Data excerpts
========================

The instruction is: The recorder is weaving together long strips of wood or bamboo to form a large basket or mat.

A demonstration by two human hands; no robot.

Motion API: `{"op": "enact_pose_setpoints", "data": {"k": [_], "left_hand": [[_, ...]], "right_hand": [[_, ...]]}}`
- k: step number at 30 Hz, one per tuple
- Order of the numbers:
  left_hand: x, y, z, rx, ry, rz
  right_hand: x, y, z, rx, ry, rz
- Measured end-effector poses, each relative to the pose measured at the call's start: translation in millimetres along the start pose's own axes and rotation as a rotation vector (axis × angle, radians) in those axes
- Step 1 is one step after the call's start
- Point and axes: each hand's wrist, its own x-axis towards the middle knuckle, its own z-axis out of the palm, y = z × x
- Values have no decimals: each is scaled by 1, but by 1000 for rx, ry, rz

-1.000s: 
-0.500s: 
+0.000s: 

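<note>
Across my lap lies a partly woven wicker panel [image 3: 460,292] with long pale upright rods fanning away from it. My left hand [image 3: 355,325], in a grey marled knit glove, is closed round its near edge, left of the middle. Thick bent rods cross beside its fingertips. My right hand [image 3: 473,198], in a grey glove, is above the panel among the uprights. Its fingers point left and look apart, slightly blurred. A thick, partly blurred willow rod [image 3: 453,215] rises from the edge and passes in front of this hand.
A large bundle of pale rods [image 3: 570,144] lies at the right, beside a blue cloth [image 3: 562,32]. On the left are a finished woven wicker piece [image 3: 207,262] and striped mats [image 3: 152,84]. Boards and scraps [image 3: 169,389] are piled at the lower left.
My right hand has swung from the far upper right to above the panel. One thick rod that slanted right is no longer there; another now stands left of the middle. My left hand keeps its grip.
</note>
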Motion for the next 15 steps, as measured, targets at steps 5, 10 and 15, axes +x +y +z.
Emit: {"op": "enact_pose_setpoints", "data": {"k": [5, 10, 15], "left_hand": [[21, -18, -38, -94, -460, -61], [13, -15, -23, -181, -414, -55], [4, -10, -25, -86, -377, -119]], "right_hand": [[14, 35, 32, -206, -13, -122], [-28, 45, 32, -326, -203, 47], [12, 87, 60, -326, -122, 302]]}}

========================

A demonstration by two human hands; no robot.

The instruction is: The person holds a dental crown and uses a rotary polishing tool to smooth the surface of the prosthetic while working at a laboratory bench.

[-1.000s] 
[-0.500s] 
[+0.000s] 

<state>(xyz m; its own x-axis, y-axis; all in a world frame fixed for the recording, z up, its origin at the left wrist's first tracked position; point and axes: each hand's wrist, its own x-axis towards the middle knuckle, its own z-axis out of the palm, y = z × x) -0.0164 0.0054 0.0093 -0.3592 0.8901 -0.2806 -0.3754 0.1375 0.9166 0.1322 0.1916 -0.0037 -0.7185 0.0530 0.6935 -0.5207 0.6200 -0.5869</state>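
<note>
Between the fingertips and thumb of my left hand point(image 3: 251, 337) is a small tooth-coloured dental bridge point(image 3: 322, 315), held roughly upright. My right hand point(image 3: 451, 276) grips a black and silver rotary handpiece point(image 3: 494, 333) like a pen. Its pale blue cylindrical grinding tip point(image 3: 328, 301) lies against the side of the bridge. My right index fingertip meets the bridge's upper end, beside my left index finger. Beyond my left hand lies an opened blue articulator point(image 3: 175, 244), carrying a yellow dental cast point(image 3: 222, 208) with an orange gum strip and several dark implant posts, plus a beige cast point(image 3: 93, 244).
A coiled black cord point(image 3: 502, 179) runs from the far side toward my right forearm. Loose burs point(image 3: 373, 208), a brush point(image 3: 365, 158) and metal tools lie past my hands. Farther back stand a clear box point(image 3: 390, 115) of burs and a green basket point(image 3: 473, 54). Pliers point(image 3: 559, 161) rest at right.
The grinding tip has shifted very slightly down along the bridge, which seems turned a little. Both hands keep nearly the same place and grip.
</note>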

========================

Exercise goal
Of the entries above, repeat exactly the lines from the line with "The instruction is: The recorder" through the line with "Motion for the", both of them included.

Response to the exercise
The instruction is: The recorder is weaving together long strips of wood or bamboo to form a large basket or mat.

A demonstration by two human hands; no robot.

Motion API: `{"op": "enact_pose_setpoints", "data": {"k": [_], "left_hand": [[_, ...]], "right_hand": [[_, ...]]}}`
- k: step number at 30 Hz, one per tuple
- Order of the numbers:
  left_hand: x, y, z, rx, ry, rz
  right_hand: x, y, z, rx, ry, rz
- Measured end-effector poses, each relative to the pose measured at the call's start: translation in millimetres along the start pose's own axes and rotation as a rotation vector (axis × angle, radians) in those axes
- Step 1 is one step after the call's start
- Point and axes: each hand's wrist, its own x-axis towards the middle knuckle, its own z-axis out of the palm, y = z × x
- Values have no decimals: each is scaled by 1, but by 1000 for rx, ry, rz

-1.000s: 
-0.500s: 
+0.000s: 

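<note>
Across my lap lies a partly woven wicker panel [image 3: 460,292] with long pale upright rods fanning away from it. My left hand [image 3: 355,325], in a grey marled knit glove, is closed round its near edge, left of the middle. Thick bent rods cross beside its fingertips. My right hand [image 3: 473,198], in a grey glove, is above the panel among the uprights. Its fingers point left and look apart, slightly blurred. A thick, partly blurred willow rod [image 3: 453,215] rises from the edge and passes in front of this hand.
A large bundle of pale rods [image 3: 570,144] lies at the right, beside a blue cloth [image 3: 562,32]. On the left are a finished woven wicker piece [image 3: 207,262] and striped mats [image 3: 152,84]. Boards and scraps [image 3: 169,389] are piled at the lower left.
My right hand has swung from the far upper right to above the panel. One thick rod that slanted right is no longer there; another now stands left of the middle. My left hand keeps its grip.
</note>
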Motion for the next 15 steps, as measured, targets at steps 5, 10 and 15, axes +x +y +z.

There is nothing further to the answer.